Two approaches are possible now: try to understand exactly how the code works, or try to validate a simple hypothesis first, the purpose is to know how the malware act on the infected machine and how the beacon message is crafted, not to know the exact implementation. A simple hypothesis easy to verify follows:

• The sample take a string constructed in the following way: %c%c:%c%c:%c%c:%c%c:%c%c:%c%c-%s, so we know what we are looking for,
• A strange string is used for performing the request: ODA6NmU6NmY6NmU6Njk6NjMtc3R1ZGVudAaa, and
• The Base64 encoding alphabet is used to encode the character in sub_401000, so
• maybe the sample use Base64 to encode the string

To verify this hypothesis I am going to use CyberChef

There are two strange characters at the end of the decoded string, that matches perfectly our hypothesis by the way. The mystery is easy to solve, remember that BAse64 uses the equal sign as a padding character, but in this string no equal characters are found, in sub_401000 the code was using a as default character if some conditions were met, so maybe the sample is using a as a padding character; to validate this hypothesis just substitute the last to a with the equal sign:

Proceeding in the main function, after the beacon encoding, there is a call to another function sub_3011A3. This function takes the computed encoded string as argument; in the initial lines of the function it’s possible to note that the the last character of the encoded string is extracted from the string itself pushed into the stack together with the encoded string itself, also the format string www.practicalmalwareanalysis.com/%s/%c.png is pushed on the stack; and a call to sprintf follows. Now we know with certainty how the beacon string is finalized.

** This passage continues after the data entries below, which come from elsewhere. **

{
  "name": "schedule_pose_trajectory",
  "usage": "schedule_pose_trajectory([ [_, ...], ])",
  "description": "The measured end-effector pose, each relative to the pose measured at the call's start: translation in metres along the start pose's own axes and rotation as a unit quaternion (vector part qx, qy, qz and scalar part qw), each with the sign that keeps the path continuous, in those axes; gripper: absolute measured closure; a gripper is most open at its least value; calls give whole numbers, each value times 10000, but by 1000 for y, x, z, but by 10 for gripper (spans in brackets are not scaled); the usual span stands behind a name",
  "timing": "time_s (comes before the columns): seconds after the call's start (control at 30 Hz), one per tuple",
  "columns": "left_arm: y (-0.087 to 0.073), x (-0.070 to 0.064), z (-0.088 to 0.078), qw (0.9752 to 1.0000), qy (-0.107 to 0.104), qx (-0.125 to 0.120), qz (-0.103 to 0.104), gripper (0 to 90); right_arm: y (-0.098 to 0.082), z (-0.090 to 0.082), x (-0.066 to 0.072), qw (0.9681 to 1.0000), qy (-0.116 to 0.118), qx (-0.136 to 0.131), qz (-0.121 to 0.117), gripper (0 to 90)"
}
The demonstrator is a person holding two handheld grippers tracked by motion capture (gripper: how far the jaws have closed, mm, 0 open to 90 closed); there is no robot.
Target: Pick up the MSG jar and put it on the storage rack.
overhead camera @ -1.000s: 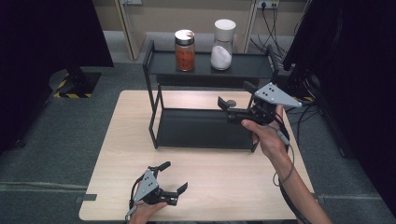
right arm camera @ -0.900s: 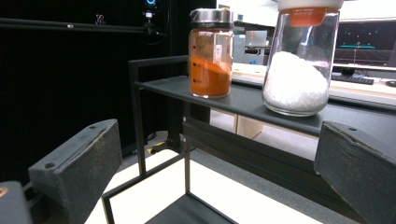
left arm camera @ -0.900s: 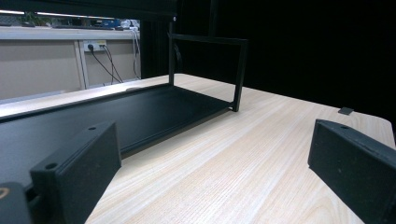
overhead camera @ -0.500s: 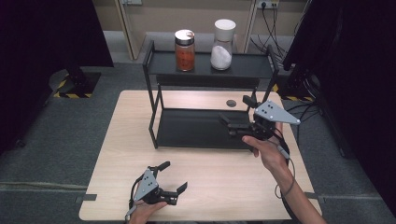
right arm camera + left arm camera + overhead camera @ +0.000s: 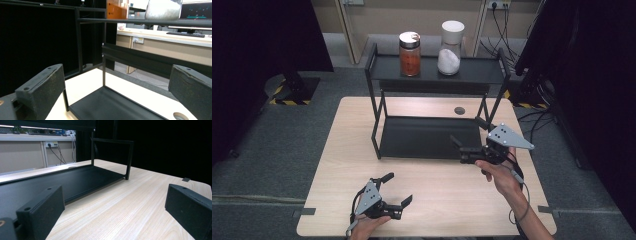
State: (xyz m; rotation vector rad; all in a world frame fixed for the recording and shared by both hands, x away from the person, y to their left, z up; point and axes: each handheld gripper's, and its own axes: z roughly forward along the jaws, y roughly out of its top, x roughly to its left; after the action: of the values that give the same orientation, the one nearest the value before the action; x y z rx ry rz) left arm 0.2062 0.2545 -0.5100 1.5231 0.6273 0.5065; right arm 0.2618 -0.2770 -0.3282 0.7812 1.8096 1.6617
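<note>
Wooden table (image 5: 337,165), black two-tier rack (image 5: 432,137), empty lower shelf (image 5: 422,140)

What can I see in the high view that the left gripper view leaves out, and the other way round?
The high view alone takes in the rack's top shelf with the orange jar and the white jar, plus the right gripper, open by the rack's right end. The left gripper view alone gives a close look along the left gripper and its wide-apart black jaws, with a wall socket behind. Both share the wooden table and the rack's black bottom tray.
</note>
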Motion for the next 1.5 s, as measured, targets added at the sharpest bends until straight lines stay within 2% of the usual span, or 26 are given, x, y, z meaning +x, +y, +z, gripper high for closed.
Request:
schedule_pose_trajectory([
  [0.43, 0, 0, 0, 10000, 7, -6, 11, 19, -33, -9, 4, 9998, 154, 51, 137, 10],
  [0.9, 0, 0, -1, 10000, 17, -13, 24, 19, -72, -16, 15, 9994, 180, 226, 182, 10],
  [1.2, 0, 0, 0, 10000, 28, -1, 14, 19, -92, -22, 20, 9992, 165, 293, 231, 9],
  [1.5, 0, 0, 0, 10000, 41, -11, 42, 19, -111, -22, 25, 9986, 249, 389, 265, 10],
])
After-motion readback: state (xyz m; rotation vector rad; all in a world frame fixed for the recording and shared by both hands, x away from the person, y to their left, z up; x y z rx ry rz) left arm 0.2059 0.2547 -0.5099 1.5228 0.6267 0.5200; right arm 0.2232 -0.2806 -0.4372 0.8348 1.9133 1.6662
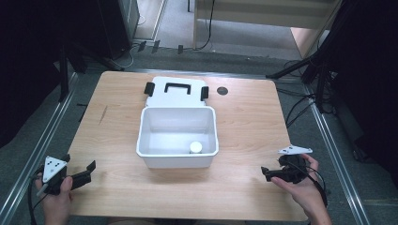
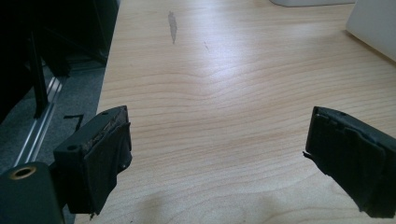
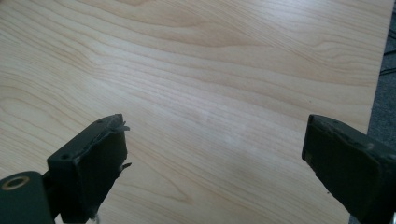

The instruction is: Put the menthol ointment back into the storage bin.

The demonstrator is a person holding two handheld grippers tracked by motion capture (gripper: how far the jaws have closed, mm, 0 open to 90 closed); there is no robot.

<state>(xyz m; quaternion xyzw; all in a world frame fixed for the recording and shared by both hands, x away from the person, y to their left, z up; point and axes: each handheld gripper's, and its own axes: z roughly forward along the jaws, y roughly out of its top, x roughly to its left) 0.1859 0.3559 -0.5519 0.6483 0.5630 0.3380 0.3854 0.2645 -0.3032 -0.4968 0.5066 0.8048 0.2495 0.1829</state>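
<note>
We hold both grippers low at the table's [image 1: 244,117] near edge, fingers spread and empty: left gripper [image 1: 89,168] by the left corner, right gripper [image 1: 267,172] by the right. The white bin [image 1: 177,161] sits between them at mid-table, a small white jar [image 1: 195,147] inside, nearer our right.

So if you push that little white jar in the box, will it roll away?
Probably not. The jar stands upright on its flat bottom, so it should slide. It looks small, likely light, and sits near the front wall of the box, which would stop it.
</note>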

After a call to URLDownloadToCacheFile is performed, from the microsoft documentation:

Downloads data to the Internet cache and returns the file name of the cache location for retrieving the bits.

If the function call succeed the sample will make a call to CreateProcessA, using the return value of URLDownloadToCacheFile as one lpApplicationName argument, lpApplicationName represent:

The name of the module to be executed. This module can be a Windows-based application. It can be some other type of module (for example, MS-DOS or OS/2) if the appropriate subsystem is available on the local computer.

So the sample is expecting an executable file.

The sample try to execute the received data, we can infer that the sample, after infecting an host, downloads and execute another sample.